Meydanın orta bölümündeki havuz hariç, tamamı park olarak düzenlenmiş. Geceleri tıngır mıngır faytonlarla etrafında tur atabiliyorsunuz.

Meydandaki görkemli binalardan biri kapısının Hz. Ali’nin türbesinden geldiği rivayet olunan Ali Kapı. Burası tabi ki sadece bir kapı değil, Şah Abbas’ın gününün büyük bir bölümünü geçirdiği, konuklarını kabul ettiği bir yapı. Terasından görülen Nakş-ı Cihan görüntüsü bir harika. Bir başka harikası da duvar ve tavan süslemeleri ama ben bir de çinilerle süslü merdivenlerini çok sevdim.

Ali Kapı’nın tam karşısındaki bina Şeyh Lütfullah Cami. Lübnan’lı bir ulema olan şeyhin buraya gelişi sebebiyle yapılmış. Bu caminin ne avlusu var ne de minaresi. Zamanında sarayın hanımlarına ait bir cami olduğu da söyleniyor. Tam karşısındaki Ali Kapı’dan bir tünel aracılığı ile, kimselere görünmeden buraya ulaşabilen hanımlar, burada ders alırlarmış.

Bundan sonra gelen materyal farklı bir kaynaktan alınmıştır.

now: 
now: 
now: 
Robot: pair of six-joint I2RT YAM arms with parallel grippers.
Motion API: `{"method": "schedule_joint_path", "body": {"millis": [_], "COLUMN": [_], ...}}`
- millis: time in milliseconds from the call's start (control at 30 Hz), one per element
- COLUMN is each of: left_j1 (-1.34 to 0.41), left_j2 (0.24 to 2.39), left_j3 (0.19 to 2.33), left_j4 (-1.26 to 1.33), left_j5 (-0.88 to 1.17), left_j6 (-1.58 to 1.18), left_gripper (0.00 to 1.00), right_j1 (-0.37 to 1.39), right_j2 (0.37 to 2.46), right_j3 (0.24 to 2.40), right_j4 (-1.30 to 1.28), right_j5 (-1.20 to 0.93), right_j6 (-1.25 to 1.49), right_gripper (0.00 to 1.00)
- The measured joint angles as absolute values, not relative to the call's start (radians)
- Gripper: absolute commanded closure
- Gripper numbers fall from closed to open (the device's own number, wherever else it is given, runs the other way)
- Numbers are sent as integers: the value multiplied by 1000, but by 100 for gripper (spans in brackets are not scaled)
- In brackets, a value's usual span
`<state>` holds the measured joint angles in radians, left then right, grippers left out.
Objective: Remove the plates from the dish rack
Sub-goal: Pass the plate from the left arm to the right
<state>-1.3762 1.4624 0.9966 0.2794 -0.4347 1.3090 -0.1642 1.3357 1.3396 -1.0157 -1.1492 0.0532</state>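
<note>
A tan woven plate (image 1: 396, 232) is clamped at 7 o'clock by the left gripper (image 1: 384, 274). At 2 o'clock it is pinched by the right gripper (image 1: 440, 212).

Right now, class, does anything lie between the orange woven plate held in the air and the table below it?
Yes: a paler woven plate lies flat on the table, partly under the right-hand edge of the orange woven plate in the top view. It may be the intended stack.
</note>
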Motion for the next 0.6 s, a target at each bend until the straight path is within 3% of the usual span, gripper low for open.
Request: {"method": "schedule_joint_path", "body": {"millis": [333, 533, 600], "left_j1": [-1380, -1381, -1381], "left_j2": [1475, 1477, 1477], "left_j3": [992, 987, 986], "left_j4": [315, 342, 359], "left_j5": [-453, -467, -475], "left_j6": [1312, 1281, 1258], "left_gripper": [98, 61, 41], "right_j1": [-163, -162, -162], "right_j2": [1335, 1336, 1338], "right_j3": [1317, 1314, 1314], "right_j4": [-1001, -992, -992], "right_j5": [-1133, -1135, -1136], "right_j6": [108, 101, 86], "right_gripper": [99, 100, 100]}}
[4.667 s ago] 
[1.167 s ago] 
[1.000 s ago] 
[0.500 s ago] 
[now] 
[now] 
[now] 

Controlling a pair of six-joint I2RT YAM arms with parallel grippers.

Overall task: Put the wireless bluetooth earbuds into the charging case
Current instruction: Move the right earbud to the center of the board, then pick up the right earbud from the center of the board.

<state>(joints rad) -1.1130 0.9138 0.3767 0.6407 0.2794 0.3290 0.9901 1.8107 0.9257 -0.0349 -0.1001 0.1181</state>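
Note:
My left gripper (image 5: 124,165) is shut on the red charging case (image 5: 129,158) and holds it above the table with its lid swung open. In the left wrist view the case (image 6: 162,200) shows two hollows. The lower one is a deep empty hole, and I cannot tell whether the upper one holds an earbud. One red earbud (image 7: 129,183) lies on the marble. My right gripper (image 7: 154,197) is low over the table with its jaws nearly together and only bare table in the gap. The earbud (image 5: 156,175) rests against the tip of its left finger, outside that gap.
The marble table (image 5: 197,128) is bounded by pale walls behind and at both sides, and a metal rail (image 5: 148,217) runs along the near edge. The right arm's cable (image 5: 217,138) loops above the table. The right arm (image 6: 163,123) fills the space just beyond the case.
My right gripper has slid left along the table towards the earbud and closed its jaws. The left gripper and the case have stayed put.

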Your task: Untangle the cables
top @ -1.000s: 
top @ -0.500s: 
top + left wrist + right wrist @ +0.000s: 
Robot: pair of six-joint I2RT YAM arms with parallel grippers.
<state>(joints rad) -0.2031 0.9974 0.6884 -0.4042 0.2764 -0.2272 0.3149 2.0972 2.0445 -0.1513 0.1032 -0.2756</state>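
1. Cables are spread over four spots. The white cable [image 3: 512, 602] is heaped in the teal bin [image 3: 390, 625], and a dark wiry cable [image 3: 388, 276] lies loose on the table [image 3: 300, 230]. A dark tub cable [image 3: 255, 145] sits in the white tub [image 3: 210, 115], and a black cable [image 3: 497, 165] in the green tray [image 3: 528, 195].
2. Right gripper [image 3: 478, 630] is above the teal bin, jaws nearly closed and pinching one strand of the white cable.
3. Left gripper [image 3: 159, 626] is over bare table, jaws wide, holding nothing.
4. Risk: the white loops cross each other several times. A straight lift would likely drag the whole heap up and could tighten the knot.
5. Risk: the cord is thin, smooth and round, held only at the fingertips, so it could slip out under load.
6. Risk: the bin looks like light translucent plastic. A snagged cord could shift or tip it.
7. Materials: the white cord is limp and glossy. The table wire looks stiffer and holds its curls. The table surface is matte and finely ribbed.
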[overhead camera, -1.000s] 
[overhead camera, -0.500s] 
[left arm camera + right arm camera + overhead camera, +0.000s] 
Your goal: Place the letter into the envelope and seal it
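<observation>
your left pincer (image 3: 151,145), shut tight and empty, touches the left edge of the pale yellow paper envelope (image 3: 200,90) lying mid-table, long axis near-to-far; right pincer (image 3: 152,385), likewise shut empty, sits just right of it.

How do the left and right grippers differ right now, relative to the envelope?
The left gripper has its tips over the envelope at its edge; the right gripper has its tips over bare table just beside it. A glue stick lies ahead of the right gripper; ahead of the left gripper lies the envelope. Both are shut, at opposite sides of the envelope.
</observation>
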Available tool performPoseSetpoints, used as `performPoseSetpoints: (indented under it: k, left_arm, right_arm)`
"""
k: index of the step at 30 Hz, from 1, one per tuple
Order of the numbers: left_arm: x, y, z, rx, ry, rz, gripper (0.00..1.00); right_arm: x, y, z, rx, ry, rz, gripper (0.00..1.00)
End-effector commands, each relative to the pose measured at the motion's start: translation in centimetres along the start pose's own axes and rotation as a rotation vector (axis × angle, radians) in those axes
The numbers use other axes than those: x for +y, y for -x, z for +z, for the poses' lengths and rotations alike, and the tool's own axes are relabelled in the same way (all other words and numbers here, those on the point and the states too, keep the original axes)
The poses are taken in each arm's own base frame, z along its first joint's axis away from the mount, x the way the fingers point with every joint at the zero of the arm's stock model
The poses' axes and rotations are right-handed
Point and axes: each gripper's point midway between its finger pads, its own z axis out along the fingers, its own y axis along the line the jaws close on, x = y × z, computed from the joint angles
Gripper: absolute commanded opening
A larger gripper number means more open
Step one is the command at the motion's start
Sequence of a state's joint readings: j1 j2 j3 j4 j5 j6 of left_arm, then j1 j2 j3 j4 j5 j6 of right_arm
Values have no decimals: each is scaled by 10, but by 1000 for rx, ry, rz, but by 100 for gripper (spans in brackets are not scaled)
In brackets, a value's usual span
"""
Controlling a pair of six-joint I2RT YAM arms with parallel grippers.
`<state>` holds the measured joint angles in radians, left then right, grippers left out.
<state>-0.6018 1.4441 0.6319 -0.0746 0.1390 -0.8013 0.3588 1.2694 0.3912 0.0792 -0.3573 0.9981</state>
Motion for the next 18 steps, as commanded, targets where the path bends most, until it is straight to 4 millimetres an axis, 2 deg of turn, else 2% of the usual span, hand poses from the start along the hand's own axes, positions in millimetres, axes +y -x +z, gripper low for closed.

Meydandaki bir diğer büyük yapıda Şah Abbas Cami, ancak adı yine bence talihsiz bir kararla İmam Cami olarak değiştirilmiş. İslam dünyasının mimari şaheserlerinden ve Safevi İmparatorluğunun mücevheri olan caminin yapımına 1602 yılında başlanmış. Kubbesi minarelerinden daha yüksek. Giriş kapısının yüksekliği ise tam 40 metre. Caminin adeta her bir santimetrekaresi çini ile kaplı. İç mekanlarda uzun uzun dolaşıyorum, hissettiklerim ise büyük mekanların ve çinilerdeki sayısız renk ve desenlerin verdiği sarhoşluk….

Meydandaki binaları gezdikten sonra, artık kendinize izin verebilirsiniz: Alışveriş zamanı. Dedim ya meydanın etrafında 1000’den fazla dükkan sizi bekliyor.. Eğer bunlar bana yetmez diyorsanız Şah Abbas Cami’nin karşısındaki kapıdan kafanızı bir uzatıverin. Burası İsfahan Çarşısının girişi. En müşkülpesent alışveriş canavarlarının bile ruhuna iyi gelebilecek bir yer burası. Uzunluğu …. Sıkı durun tam 6 km.. Tamamını gezdin mi derseniz, cevabım maalesef hayır, kısıtlı zamanlar sebebim..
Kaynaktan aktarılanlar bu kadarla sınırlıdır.